§ Exercise brief
All lines in the records below with the word "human" must be returned.

§ Data for review
═══

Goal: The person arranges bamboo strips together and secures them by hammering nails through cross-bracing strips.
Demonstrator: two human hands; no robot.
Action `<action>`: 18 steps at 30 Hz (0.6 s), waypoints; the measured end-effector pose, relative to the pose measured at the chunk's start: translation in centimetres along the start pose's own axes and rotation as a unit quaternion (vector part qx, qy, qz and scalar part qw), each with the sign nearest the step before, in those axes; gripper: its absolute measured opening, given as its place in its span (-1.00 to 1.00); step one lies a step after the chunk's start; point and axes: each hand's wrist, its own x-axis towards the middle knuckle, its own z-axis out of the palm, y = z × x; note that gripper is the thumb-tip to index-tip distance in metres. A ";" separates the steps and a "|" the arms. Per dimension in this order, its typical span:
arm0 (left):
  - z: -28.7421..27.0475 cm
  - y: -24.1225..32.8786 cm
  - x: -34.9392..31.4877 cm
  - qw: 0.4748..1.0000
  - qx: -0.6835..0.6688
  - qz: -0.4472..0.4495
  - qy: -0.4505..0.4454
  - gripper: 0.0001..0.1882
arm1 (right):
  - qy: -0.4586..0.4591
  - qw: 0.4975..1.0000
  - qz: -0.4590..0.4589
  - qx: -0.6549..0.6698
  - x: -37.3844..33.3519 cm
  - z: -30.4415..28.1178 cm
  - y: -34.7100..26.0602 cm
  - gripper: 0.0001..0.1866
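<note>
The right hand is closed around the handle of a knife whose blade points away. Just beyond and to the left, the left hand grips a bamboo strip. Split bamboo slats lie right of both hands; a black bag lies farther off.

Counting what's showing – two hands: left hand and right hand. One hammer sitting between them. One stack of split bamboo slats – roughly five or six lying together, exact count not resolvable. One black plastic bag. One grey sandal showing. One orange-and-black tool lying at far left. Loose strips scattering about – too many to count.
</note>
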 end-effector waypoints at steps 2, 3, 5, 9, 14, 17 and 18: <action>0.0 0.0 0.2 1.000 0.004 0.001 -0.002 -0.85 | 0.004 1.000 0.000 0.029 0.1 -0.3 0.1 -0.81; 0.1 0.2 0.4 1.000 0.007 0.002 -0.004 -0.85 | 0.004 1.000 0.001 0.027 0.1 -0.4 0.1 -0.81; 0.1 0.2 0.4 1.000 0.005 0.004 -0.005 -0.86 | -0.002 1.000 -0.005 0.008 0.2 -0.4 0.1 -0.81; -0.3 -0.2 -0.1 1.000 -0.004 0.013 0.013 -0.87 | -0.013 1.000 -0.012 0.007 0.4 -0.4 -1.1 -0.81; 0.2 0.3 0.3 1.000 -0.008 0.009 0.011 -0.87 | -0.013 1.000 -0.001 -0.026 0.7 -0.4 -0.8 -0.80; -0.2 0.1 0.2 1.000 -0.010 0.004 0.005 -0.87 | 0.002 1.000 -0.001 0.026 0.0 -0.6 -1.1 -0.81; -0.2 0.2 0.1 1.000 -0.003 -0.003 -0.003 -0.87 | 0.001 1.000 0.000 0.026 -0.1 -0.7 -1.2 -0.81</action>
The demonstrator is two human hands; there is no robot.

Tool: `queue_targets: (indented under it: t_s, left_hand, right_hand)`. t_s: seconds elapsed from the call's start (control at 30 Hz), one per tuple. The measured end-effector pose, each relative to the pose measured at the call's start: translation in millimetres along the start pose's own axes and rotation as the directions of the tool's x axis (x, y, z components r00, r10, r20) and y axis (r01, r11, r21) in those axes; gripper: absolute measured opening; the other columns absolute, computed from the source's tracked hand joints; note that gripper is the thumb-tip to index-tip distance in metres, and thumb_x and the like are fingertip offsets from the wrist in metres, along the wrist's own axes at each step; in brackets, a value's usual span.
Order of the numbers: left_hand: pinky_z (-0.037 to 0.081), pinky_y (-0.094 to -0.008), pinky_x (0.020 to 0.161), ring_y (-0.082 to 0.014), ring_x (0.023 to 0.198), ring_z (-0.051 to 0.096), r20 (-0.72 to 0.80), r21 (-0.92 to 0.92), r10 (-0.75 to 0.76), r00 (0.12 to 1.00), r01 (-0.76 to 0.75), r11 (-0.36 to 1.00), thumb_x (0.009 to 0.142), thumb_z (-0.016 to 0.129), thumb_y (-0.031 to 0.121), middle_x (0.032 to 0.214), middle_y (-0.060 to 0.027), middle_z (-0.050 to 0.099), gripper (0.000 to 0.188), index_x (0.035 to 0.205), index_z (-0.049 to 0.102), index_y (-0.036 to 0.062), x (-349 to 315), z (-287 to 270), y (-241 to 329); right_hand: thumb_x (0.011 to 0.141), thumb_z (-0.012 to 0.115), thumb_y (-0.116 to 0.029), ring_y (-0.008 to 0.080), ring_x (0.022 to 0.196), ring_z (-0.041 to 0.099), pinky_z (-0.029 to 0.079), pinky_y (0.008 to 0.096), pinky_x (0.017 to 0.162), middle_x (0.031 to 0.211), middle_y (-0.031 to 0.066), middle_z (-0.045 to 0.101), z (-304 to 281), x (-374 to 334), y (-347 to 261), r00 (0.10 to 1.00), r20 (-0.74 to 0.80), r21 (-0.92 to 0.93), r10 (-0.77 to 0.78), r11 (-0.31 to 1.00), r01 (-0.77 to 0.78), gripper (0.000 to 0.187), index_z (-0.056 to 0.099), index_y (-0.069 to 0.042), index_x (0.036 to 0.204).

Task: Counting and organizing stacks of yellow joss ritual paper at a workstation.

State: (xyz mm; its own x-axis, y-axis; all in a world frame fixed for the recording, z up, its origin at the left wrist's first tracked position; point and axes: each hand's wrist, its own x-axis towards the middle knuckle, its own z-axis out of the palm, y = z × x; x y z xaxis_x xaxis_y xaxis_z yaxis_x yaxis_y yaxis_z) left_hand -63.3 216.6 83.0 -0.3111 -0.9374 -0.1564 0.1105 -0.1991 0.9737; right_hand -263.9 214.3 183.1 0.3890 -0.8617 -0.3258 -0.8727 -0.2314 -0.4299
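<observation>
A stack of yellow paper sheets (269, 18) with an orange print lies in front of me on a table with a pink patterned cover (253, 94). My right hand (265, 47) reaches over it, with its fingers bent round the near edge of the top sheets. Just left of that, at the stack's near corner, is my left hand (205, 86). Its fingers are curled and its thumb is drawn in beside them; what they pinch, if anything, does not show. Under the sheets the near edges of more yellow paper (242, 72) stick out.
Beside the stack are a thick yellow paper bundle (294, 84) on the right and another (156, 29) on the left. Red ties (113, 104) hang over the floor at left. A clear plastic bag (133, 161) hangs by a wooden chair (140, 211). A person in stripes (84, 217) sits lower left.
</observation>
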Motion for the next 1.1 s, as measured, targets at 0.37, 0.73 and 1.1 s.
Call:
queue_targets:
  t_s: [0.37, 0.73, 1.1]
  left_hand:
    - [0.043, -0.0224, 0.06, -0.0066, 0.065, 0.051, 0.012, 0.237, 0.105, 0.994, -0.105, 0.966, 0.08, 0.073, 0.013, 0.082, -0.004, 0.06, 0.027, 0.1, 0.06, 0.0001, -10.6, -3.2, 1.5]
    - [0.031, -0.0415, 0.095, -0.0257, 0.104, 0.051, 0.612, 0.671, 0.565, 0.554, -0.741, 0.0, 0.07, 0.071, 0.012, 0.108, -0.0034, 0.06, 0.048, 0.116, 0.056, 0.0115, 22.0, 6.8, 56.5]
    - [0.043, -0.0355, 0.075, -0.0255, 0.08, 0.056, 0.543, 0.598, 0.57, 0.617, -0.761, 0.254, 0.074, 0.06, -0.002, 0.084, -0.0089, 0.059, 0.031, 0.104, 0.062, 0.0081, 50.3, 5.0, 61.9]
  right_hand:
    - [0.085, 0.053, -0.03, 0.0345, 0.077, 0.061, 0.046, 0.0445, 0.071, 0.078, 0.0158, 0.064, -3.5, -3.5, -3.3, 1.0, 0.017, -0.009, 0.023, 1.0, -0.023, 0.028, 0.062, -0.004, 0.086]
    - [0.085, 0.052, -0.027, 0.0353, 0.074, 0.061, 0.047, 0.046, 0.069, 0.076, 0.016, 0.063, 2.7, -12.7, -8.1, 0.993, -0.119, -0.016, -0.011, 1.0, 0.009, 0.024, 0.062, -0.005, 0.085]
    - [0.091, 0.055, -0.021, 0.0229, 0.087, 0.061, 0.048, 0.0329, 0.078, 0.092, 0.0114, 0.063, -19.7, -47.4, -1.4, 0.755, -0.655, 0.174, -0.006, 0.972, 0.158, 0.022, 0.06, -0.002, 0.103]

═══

§ Reply to the task
Demonstrator: two human hands; no robot.
The demonstrator is two human hands; there is no robot.

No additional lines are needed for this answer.